At first glance orthodox Protestants can take some parts of Wright and find them reassuring. In common with historic Protestantism, Wright teaches that justification is a legal declaration, not a process. It is God's court-room announcement about his people - not a process by which Christians use the sacraments to become more personally righteous. This agreement with Protestant teaching against Rome though only gives Wright's teaching a superficial resemblance to Protestant orthodoxy. Wright actually contradicts both Rome and Protestant orthodoxy by teaching that justification is primarily a declaration about identity (how to spot God's people), rather than being to do with moral righteousness acceptable to God. On this crucial point, we should actually prefer Rome.

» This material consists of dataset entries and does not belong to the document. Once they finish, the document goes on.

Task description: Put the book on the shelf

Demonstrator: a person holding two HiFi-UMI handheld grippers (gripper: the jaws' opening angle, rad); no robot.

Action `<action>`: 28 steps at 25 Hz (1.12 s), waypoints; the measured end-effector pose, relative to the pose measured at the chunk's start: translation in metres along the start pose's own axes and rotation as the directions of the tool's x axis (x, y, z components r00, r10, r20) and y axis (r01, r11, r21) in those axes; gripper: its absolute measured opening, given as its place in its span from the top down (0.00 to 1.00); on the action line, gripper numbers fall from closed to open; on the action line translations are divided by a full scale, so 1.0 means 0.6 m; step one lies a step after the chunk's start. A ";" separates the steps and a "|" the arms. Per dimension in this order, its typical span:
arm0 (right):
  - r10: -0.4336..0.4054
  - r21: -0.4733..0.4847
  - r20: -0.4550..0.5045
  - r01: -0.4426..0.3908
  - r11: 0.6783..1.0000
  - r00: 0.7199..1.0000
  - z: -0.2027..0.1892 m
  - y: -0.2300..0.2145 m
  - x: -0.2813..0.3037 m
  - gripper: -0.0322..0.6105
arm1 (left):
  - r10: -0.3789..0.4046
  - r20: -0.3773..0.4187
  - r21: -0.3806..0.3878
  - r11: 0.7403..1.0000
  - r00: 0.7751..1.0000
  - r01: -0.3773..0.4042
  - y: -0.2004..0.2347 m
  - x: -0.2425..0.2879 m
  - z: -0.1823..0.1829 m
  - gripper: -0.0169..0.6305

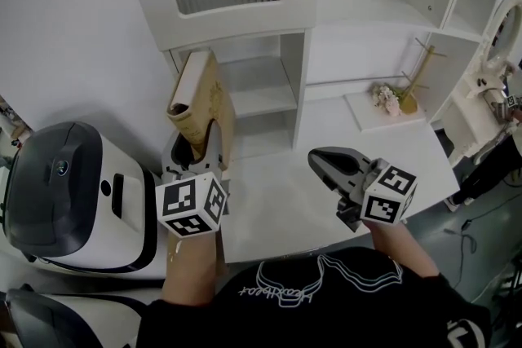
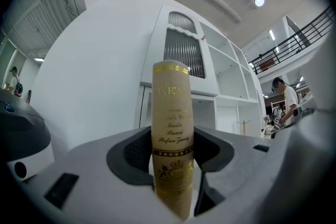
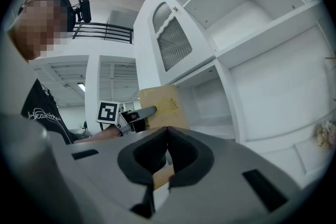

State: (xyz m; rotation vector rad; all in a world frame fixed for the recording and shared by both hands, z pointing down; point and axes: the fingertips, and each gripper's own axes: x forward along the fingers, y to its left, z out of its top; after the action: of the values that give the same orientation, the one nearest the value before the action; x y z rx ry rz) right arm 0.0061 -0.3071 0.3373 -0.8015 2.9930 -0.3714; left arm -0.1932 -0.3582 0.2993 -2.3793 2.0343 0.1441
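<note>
A tan book (image 1: 196, 100) with gold lettering on its spine (image 2: 171, 123) stands upright in my left gripper (image 1: 198, 144), whose pads press both sides of its lower part. It is held just in front of the low left compartments of the white shelf unit (image 1: 261, 98), apart from them. My right gripper (image 1: 315, 159) hovers over the white table (image 1: 326, 134), to the right of the book. Its fingertips touch, with nothing between them (image 3: 167, 131). The right gripper view shows the book's cover (image 3: 160, 107) and the left gripper beside it.
A white and dark grey machine (image 1: 73, 191) stands close at the left. Dried flowers (image 1: 386, 98) and a wooden stand (image 1: 418, 73) sit on a low ledge at the right. A person (image 2: 287, 99) stands far off to the right.
</note>
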 end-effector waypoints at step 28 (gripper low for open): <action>0.010 0.040 0.002 -0.010 0.999 1.000 -0.006 -0.054 0.024 0.94 | 0.129 0.001 0.058 0.990 0.992 -0.129 0.027 0.096 -0.015 0.65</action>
State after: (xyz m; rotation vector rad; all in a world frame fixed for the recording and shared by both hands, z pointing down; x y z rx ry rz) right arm 0.0092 -0.3408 0.3490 -0.7825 2.9772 -0.4285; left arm -0.1995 -0.4183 0.3050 -2.2159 2.1629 0.0813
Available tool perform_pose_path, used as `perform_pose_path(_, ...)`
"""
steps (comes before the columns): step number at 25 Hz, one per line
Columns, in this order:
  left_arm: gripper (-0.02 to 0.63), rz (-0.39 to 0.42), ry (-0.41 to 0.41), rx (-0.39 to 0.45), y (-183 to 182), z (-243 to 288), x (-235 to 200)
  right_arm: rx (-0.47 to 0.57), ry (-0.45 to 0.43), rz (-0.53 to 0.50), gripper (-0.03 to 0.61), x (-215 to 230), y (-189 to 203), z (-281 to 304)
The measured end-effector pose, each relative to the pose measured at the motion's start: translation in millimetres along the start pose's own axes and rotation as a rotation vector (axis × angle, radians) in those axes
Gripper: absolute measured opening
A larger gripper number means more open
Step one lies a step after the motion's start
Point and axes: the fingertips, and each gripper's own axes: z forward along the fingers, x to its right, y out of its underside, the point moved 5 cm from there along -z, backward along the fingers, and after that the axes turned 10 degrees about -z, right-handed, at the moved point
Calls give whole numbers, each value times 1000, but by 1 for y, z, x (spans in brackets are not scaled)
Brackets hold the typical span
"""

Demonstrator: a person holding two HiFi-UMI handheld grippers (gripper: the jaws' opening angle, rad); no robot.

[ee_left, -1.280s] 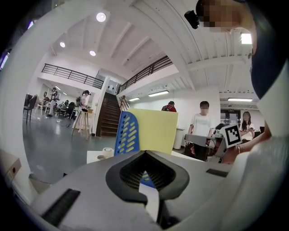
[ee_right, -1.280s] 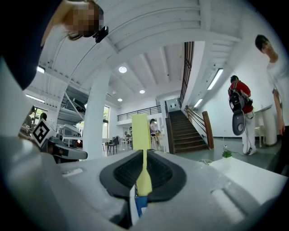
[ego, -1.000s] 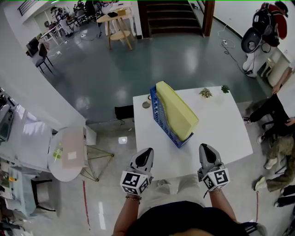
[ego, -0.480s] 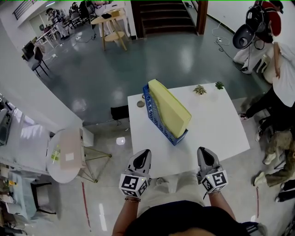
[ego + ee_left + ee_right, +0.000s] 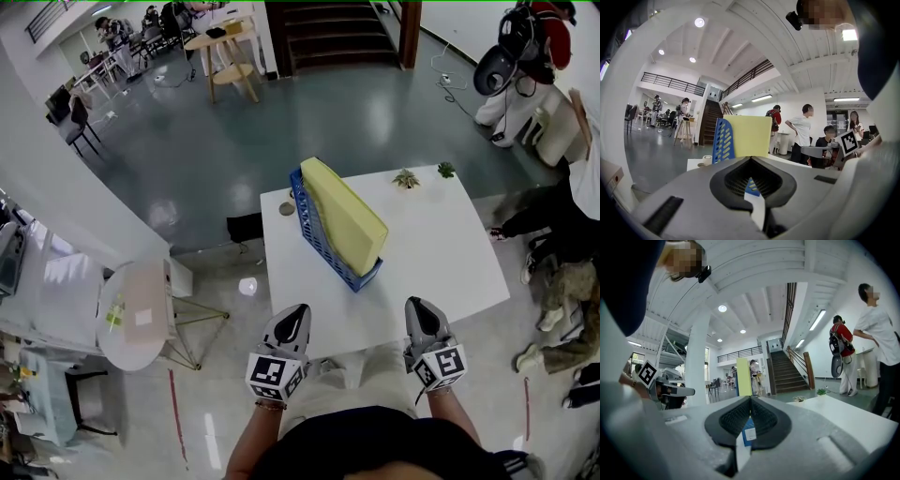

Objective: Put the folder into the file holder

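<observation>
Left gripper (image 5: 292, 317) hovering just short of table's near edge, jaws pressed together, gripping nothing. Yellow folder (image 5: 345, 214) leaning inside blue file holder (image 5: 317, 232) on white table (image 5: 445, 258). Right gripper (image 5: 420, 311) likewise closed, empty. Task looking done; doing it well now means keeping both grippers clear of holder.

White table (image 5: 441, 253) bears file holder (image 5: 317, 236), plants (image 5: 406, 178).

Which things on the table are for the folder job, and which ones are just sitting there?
For the job: yellow folder, already standing in the blue file holder.

Just lying about: small plants and a small round roll beside the holder, all on the white table.
</observation>
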Motion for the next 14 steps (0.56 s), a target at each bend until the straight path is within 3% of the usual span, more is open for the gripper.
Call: perform_pose_path(14, -2, -27, -29, -4, 5, 5, -2, -27, -21, -20, -2, 0, -1, 5)
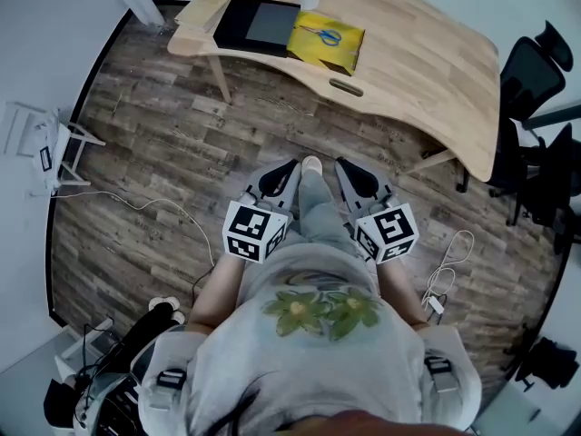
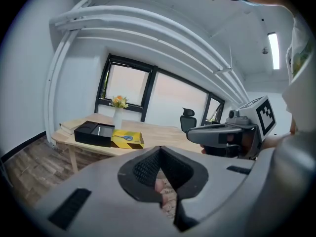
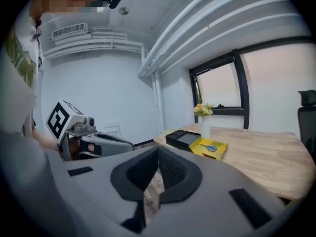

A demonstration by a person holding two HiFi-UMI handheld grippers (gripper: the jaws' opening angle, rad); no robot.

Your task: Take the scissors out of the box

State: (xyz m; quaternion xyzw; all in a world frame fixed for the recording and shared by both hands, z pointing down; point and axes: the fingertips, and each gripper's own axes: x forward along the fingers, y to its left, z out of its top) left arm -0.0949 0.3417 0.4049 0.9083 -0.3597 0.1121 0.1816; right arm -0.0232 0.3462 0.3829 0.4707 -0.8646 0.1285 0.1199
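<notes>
Blue-handled scissors (image 1: 320,34) lie on top of a yellow box (image 1: 338,54) on the wooden table (image 1: 427,53), right beside an open black box (image 1: 259,25). The scissors (image 2: 127,138) and black box (image 2: 94,132) also show far off in the left gripper view; the right gripper view has the same scissors (image 3: 211,147) and yellow box (image 3: 217,153). I stand well back from the table. My left gripper (image 1: 290,165) and right gripper (image 1: 341,164) are held side by side at waist height over the floor, both shut and empty.
A white vase with flowers (image 2: 117,116) stands behind the boxes. A black office chair (image 1: 536,71) is at the table's right end. Cables (image 1: 136,205) trail across the wooden floor, and a white rack (image 1: 36,148) leans at the left wall.
</notes>
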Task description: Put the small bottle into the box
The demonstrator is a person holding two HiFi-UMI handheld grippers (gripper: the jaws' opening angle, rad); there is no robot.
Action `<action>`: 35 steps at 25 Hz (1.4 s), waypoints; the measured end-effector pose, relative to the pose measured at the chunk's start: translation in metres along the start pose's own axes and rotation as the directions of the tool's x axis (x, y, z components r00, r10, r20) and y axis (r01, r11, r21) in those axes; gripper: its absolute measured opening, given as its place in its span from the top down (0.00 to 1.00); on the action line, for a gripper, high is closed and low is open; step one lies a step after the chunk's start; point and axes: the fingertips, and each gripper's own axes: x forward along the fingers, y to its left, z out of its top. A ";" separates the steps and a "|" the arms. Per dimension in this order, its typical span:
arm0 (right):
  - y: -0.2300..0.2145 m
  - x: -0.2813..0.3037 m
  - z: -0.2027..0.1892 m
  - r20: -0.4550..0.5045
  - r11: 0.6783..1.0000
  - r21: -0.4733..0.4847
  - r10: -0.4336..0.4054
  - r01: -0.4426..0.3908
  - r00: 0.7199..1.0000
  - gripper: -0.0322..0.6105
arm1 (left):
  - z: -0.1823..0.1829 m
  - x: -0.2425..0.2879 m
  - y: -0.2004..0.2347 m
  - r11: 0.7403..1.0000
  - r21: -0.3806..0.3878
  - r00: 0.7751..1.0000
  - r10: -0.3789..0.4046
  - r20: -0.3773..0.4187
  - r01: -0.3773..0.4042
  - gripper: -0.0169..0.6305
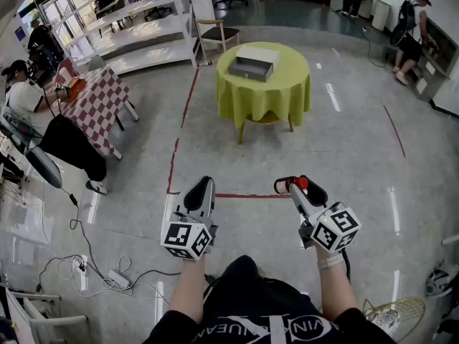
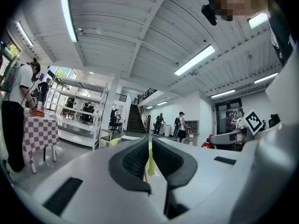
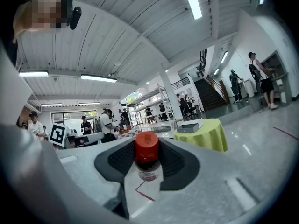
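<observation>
Right gripper clamps the small bottle upright, red cap on top. The box sits on the green table well ahead, slightly to its left. Left gripper is pressed together, empty — no nearer.

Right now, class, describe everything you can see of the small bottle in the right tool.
The small bottle has a glossy red cap over a clear body, seemingly glass or plastic, with something dark red inside. It stands cap up between the dark ribbed pads of the right tool, which grip it on both sides. It is held in the air above the grey floor, well short of the green-clothed table bearing the box.
</observation>
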 end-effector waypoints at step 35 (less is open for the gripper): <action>-0.137 0.196 0.032 -0.012 0.993 0.073 -0.089 0.090 0.996 0.72 | -0.018 0.227 0.122 0.990 -0.037 0.986 -0.137 -0.098 0.134 0.94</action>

Wright's doctrine will be a lot more acceptable to many churchmen of our age and to our age in general precisely because it refuses to confront sinners with the blazing holiness and wrath of a righteous God. Whilst not denying these things, it shunts them into the background where we find them a lot easier to deal with - not so threatening. It is no coincidence that Wright's vision of the Christian life correspondingly has little emphasis on personal holiness, and a lot more emphasis on other issues of dubious moral import. I'm thinking here particularly of Wright's ecumenicalism, socialist economics and anti-American polemic - all of which are views he is well entitled too, and even to defend as being Biblical - but according to Wright, are actually part of the implications of the gospel. That's the result of blunting the gospel's moral thrust, and is something that God-willing we'll examine another time. There's plenty more to say about Wright's actual doctrine of justification itself, and Wax's following questions will bring it out.


Anthony Smith said...

Hi David,

Still listening in with interest!

Can I make an observation? You seem to be critiquing Wright for going against what historic/orthodox Protestantism/evangelicalism has always believed/proclaimed, rather than pointing out explicitly how Wright is going against Scripture.

But historic Protestantism has always insisted that Scripture is the authority, not church tradition (be it Catholic, Protestant, evangelical or whatever).

Is this a fair observation? Can I invite you to comment - in your next installment, if you like?

God bless,


David Anderson said...

Hello Anthony,

Thanks for reading!

I'm aiming at readers who are already familiar with Protestant teaching and persuaded that it is Biblical and therefore true. The aim is to introduce such folk to Wright, rather than to give them a fresh demonstration of the Scriptural basis for Protestant thought.